### Data for this task

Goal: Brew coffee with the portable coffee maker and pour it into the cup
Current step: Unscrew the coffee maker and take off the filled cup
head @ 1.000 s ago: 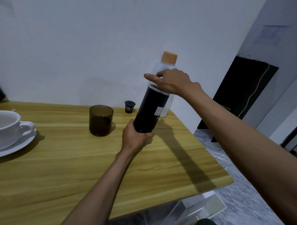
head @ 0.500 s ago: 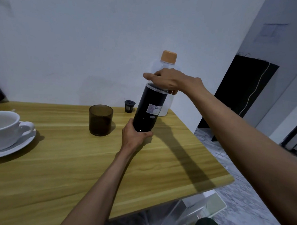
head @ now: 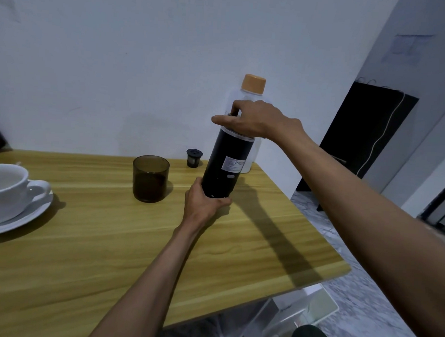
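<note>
A tall black cylindrical portable coffee maker with a small white label on its side is just right of the frame's centre, over the far right part of a light wooden table, leaning a little with its top toward the right; whether its base touches the wood I cannot tell. The left hand is curled round the base from below and from the near side, gripping it. The right hand comes in from the right and clasps the top, thumb and fingers bent round the upper rim, forefinger stretched out to the left.

Directly behind the coffee maker stands a clear plastic bottle with an orange cap, close to the wall. To the left of the maker, apart from it, are a small black filter pod near the table's far edge and a smoky brown translucent tumbler, upright. At the left edge of the frame a white ceramic cup sits on a white saucer, well apart from the hands. At right, a black paper bag with cord handles leans against the wall.
</note>
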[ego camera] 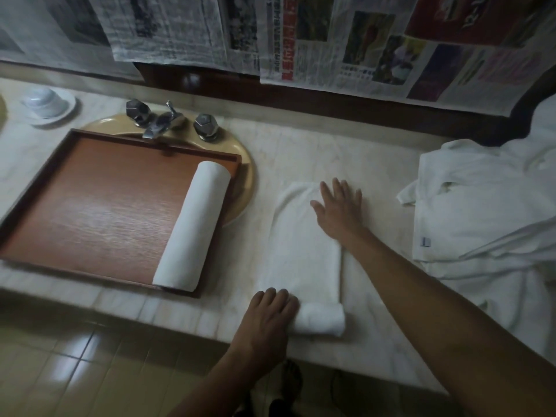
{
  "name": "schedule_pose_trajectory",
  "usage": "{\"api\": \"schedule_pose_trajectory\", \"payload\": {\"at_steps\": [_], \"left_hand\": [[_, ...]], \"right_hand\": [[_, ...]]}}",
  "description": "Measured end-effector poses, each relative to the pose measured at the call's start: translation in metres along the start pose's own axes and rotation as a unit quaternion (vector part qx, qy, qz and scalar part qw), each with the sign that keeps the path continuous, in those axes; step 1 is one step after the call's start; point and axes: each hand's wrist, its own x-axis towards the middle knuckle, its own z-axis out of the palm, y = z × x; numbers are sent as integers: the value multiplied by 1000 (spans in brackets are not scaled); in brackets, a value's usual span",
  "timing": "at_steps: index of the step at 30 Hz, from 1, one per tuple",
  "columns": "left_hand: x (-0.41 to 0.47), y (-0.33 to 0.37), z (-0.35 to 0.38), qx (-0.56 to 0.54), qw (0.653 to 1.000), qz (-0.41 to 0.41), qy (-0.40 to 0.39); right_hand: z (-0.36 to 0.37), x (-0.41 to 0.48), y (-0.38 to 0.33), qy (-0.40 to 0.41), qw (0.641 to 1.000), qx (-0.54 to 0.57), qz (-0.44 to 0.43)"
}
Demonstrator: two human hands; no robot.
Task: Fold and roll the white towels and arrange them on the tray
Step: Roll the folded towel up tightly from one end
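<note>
A brown wooden tray (90, 206) lies over the basin at the left, and one rolled white towel (192, 227) rests along its right side. To the right of the tray, a folded white towel (301, 251) is stretched out on the marble counter, its near end rolled up (322, 322). My left hand (267, 317) lies on the left part of that roll, fingers curled over it. My right hand (340, 206) presses flat with spread fingers on the far end of the towel.
A pile of loose white towels (481, 212) fills the counter's right end. A tap with two knobs (168, 120) stands behind the tray. An upturned white cup on a saucer (48, 103) sits far left. Newspapers (331, 40) hang over the wall. The counter's front edge drops to a tiled floor.
</note>
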Motion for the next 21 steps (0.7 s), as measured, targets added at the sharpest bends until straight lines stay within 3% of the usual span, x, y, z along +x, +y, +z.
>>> {"api": "schedule_pose_trajectory", "payload": {"at_steps": [3, 6, 14, 17, 21], "left_hand": [[2, 1, -1, 1, 1000, -4, -14], [3, 0, -4, 7, 1000, -5, -26], [7, -3, -4, 22, 1000, 1, -13], [8, -4, -7, 24, 1000, -2, -15], [12, -5, -12, 42, 999, 8, -26]], "right_hand": [[-8, -18, -26, 17, 997, 26, -73], [4, -35, -58, -50, 984, 6, -169], [-8, 24, -68, -66, 987, 48, -138], [-18, -28, -51, -1, 977, 169, -130], [-17, -153, -21, -6, 954, 272, -127]]}}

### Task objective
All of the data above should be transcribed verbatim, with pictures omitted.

### Answer to this exercise
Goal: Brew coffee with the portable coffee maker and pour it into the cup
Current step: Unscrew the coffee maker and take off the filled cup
head @ 1.000 s ago: 
head @ 0.500 s ago: 
head @ now: 
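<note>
A tall black cylindrical portable coffee maker with a small white label on its side is just right of the frame's centre, over the far right part of a light wooden table, leaning a little with its top toward the right; whether its base touches the wood I cannot tell. The left hand is curled round the base from below and from the near side, gripping it. The right hand comes in from the right and clasps the top, thumb and fingers bent round the upper rim, forefinger stretched out to the left.

Directly behind the coffee maker stands a clear plastic bottle with an orange cap, close to the wall. To the left of the maker, apart from it, are a small black filter pod near the table's far edge and a smoky brown translucent tumbler, upright. At the left edge of the frame a white ceramic cup sits on a white saucer, well apart from the hands. At right, a black paper bag with cord handles leans against the wall.
</note>
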[ego camera] 
{
  "name": "schedule_pose_trajectory",
  "usage": "{\"api\": \"schedule_pose_trajectory\", \"payload\": {\"at_steps\": [_], \"left_hand\": [[_, ...]], \"right_hand\": [[_, ...]]}}",
  "description": "Measured end-effector poses, each relative to the pose measured at the call's start: translation in metres along the start pose's own axes and rotation as a unit quaternion (vector part qx, qy, qz and scalar part qw), each with the sign that keeps the path continuous, in those axes; step 1 is one step after the call's start; point and axes: each hand's wrist, its own x-axis towards the middle knuckle, its own z-axis out of the palm, y = z × x; numbers are sent as integers: the value multiplied by 1000 (spans in brackets are not scaled); in brackets, a value's usual span",
  "timing": "at_steps: index of the step at 30 Hz, from 1, one per tuple",
  "columns": "left_hand: x (-0.41 to 0.47), y (-0.33 to 0.37), z (-0.35 to 0.38), qx (-0.56 to 0.54), qw (0.653 to 1.000), qz (-0.41 to 0.41), qy (-0.40 to 0.39); right_hand: z (-0.36 to 0.37), x (-0.41 to 0.48), y (-0.38 to 0.33), qy (-0.40 to 0.41), qw (0.641 to 1.000), qx (-0.54 to 0.57), qz (-0.44 to 0.43)"
}
Demonstrator: two human hands; no robot.
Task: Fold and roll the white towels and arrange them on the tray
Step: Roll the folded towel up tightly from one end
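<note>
A brown wooden tray (90, 206) lies over the basin at the left, and one rolled white towel (192, 227) rests along its right side. To the right of the tray, a folded white towel (301, 251) is stretched out on the marble counter, its near end rolled up (322, 322). My left hand (267, 317) lies on the left part of that roll, fingers curled over it. My right hand (340, 206) presses flat with spread fingers on the far end of the towel.
A pile of loose white towels (481, 212) fills the counter's right end. A tap with two knobs (168, 120) stands behind the tray. An upturned white cup on a saucer (48, 103) sits far left. Newspapers (331, 40) hang over the wall. The counter's front edge drops to a tiled floor.
</note>
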Motion for the next 21 steps (0.7 s), as measured, targets added at the sharpest bends until straight lines stay within 3% of the usual span, x, y, z along +x, +y, +z.
>>> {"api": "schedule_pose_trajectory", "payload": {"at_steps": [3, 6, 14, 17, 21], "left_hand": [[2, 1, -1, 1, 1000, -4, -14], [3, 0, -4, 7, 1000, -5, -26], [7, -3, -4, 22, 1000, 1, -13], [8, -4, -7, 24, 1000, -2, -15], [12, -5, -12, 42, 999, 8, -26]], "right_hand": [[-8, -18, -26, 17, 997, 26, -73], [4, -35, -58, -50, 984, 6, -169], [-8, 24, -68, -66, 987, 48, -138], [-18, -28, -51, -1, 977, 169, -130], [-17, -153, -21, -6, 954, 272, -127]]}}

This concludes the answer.